■ Required action
As you reproduce every line below, keep it exactly as written and leave out the images.

[[ Material provided, beginning ]]

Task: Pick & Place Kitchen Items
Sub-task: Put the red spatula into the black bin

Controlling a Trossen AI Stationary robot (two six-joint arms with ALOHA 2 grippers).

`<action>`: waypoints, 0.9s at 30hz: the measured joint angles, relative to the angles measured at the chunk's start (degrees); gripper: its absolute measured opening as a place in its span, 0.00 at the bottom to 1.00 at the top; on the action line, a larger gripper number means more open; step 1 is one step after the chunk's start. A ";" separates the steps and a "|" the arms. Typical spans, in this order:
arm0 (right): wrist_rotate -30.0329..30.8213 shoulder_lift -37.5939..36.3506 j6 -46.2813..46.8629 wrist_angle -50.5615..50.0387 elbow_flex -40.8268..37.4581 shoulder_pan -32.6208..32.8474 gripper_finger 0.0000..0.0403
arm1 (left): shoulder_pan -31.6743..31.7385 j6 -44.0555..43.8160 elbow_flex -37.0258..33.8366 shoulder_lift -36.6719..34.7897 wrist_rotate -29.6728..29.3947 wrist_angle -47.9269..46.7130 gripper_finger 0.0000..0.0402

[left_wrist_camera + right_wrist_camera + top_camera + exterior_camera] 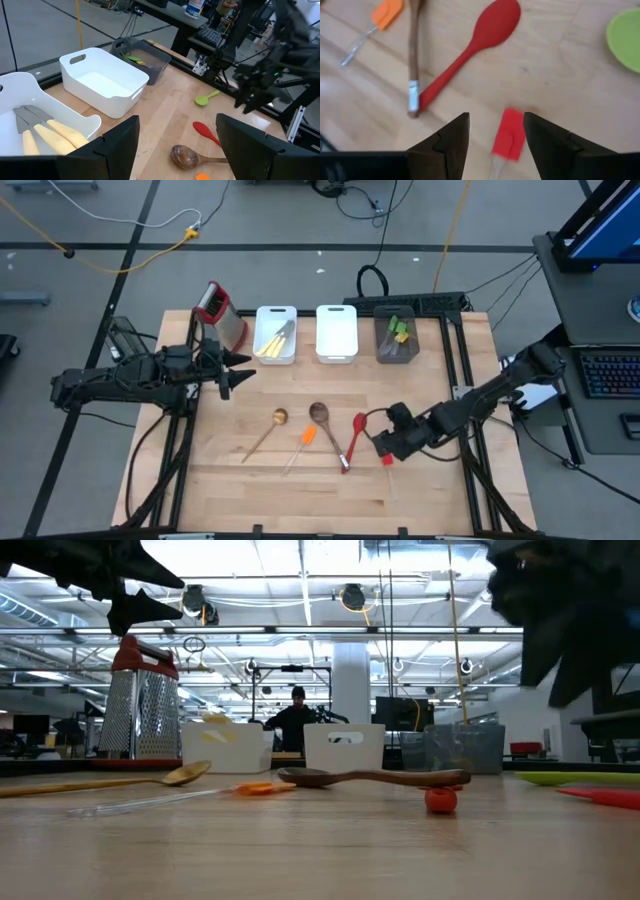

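Note:
Several utensils lie flat on the wooden table: a pale wooden spoon [265, 434], an orange mini spatula [303, 442], a dark wooden spoon [324, 423], a red spoon [354, 438], a red mini spatula [509, 133] and a lime-green spoon [205, 98]. My right gripper [495, 120] hangs open above the red mini spatula, with one finger on either side of its blade. It touches nothing. My left gripper [238, 374] is open and raised near the steel grater [218, 312], holding nothing.
Three bins stand along the far side. A white bin [275, 334] holds pale-handled knives, a second white bin [337, 332] has nothing in it, and a grey bin [397, 340] holds green and yellow utensils. A person stands in the room beyond the table [297, 720].

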 joint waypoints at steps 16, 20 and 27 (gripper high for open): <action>-10.95 14.69 5.73 -14.38 15.50 3.08 0.46 | 0.00 -0.97 0.00 0.01 0.03 -0.02 0.67; -13.85 16.32 5.86 -16.55 16.29 3.08 0.46 | 0.00 -1.07 0.00 0.00 0.02 -0.02 0.67; -13.89 17.20 5.76 -15.30 16.31 2.74 0.46 | 0.00 -1.07 0.00 0.01 0.02 -0.02 0.67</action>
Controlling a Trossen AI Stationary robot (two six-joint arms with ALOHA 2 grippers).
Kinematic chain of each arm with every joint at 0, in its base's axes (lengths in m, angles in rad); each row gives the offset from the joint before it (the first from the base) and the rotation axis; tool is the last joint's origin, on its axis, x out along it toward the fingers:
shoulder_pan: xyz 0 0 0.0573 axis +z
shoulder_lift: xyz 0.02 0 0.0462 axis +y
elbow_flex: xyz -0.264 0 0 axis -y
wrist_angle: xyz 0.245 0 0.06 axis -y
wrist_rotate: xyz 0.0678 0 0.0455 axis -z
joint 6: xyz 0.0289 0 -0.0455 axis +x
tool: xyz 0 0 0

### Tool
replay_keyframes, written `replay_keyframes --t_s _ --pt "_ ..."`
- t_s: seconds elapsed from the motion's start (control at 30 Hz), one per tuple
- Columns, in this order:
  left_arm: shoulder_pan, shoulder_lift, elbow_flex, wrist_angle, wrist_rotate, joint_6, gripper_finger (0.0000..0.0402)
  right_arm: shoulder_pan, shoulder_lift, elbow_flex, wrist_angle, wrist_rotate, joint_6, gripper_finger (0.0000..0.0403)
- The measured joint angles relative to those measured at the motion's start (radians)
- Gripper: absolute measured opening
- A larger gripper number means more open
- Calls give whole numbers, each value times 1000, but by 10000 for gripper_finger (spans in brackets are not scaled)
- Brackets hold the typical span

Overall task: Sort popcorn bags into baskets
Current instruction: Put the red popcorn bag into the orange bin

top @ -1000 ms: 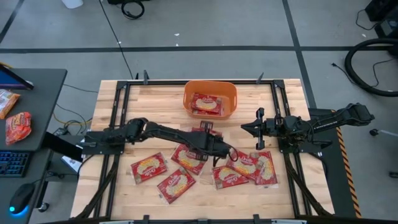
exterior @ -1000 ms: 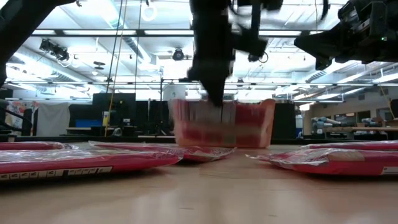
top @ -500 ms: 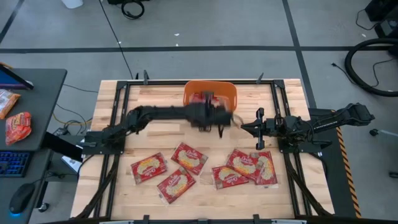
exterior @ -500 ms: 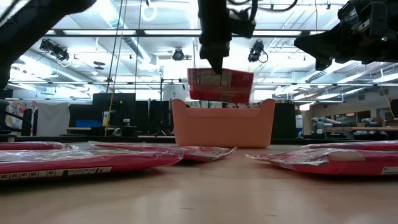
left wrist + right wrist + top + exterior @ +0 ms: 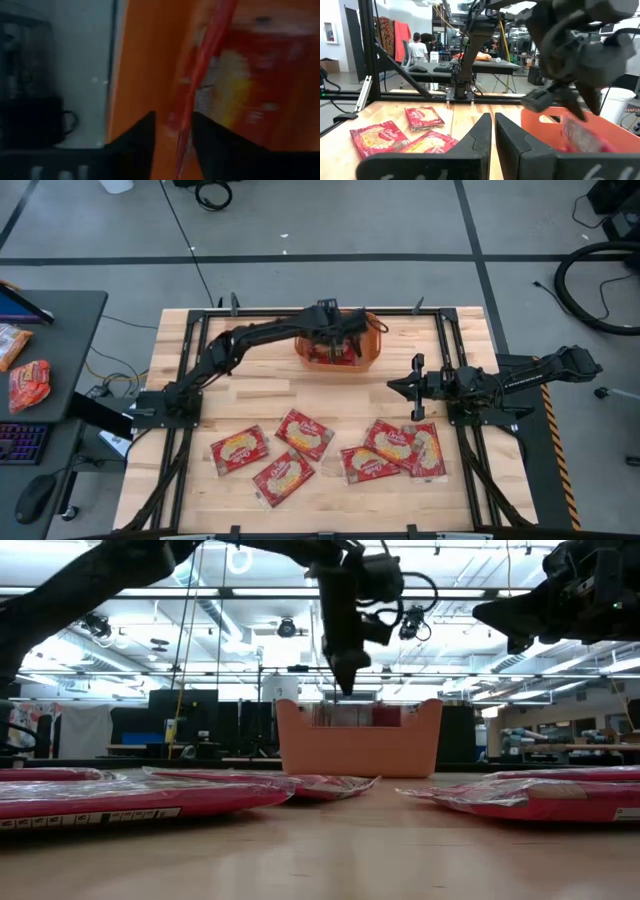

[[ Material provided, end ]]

■ Output of the task
Task: Pick & Place Kitchen Items
Sub-task: Put the red spatula into the black bin

Controlling a Trossen AI Stationary robot (two six-joint arms with ALOHA 2 grippers).

`<action>`: waypoints, 0.9s at 30hz: the measured joint angles, relative to the angles measured at the chunk's start (degrees); gripper: its absolute measured opening as a place in its span, 0.00 at the bottom to 1.00 at the top; on the action line, a larger gripper number means more open; step 1 is one step after the chunk's start. A ";" separates the steps and a "|" the arms. Typical spans, in this order:
arm0 (right): wrist_rotate -30.0329..30.8213 shoulder_lift -37.5939..36.3506 j6 -46.2813..46.8629 wrist_angle -50.5615..50.0387 elbow_flex -40.8268..37.4581 shoulder_pan -32.6208..32.8474 gripper_finger 0.0000..0.0403
arm1 (left): shoulder_pan -31.6743..31.7385 j6 -44.0555..43.8160 elbow_flex -37.0258..33.8366 shoulder_lift -36.6719..34.7897 wrist_rotate -29.6728..29.3947 wrist_angle -47.9269..46.7130 gripper_finger 0.0000..0.0402

[left_wrist_camera + right_wrist_camera + top_camera + exterior_camera] 

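Note:
Several utensils lie flat on the wooden table: a pale wooden spoon [265, 434], an orange mini spatula [303, 442], a dark wooden spoon [324, 423], a red spoon [354, 438], a red mini spatula [509, 133] and a lime-green spoon [205, 98]. My right gripper [495, 120] hangs open above the red mini spatula, with one finger on either side of its blade. It touches nothing. My left gripper [238, 374] is open and raised near the steel grater [218, 312], holding nothing.
Three bins stand along the far side. A white bin [275, 334] holds pale-handled knives, a second white bin [337, 332] has nothing in it, and a grey bin [397, 340] holds green and yellow utensils. A person stands in the room beyond the table [297, 720].
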
 joint waypoints at steps 16, 20 and 27 (gripper high for open): <action>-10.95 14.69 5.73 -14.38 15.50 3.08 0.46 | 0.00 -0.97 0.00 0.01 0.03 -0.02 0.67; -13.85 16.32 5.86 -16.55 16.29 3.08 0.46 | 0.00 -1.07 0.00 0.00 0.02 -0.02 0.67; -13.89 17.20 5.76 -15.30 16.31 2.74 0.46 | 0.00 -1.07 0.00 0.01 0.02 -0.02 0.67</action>
Controlling a Trossen AI Stationary robot (two six-joint arms with ALOHA 2 grippers).
Kinematic chain of each arm with every joint at 0, in its base's axes (lengths in m, angles in rad); each row gives the offset from the joint before it (the first from the base) and the rotation axis; tool is the last joint's origin, on its axis, x out along it toward the fingers:
shoulder_pan: xyz 0 0 0.0573 axis +z
shoulder_lift: xyz 0.02 0 0.0462 axis +y
elbow_flex: xyz -0.264 0 0 axis -y
wrist_angle: xyz 0.245 0 0.06 axis -y
wrist_rotate: xyz 0.0678 0 0.0455 axis -z
joint 6: xyz 0.0289 0 -0.0455 axis +x
tool: xyz 0 0 0

### Tool
replay_keyframes, written `replay_keyframes --t_s _ --pt "_ ..."`
- t_s: seconds elapsed from the motion's start (control at 30 Hz), one per tuple
- Columns, in this order:
  left_arm: shoulder_pan, shoulder_lift, elbow_flex, wrist_angle, wrist_rotate, joint_6, gripper_finger (0.0000..0.0402)
  right_arm: shoulder_pan, shoulder_lift, elbow_flex, wrist_angle, wrist_rotate, joint_6, gripper_finger (0.0000..0.0403)
- The measured joint angles relative to those measured at the motion's start (radians)
- Gripper: absolute measured opening
- A larger gripper number means more open
- Calls give whole numbers, each value times 1000, but by 10000 for gripper_finger (spans in brackets are not scaled)
- Brackets hold the typical span

Overall task: Sort popcorn bags into baskets
Current instruction: Put the red popcorn bag into the orange bin

top @ -1000 ms: 
exterior @ -1000 ms: 
top @ -500 ms: 
exterior @ -500 ms: 
left wrist + right wrist + top + exterior @ +0 ms: 

No more output is required for this exercise.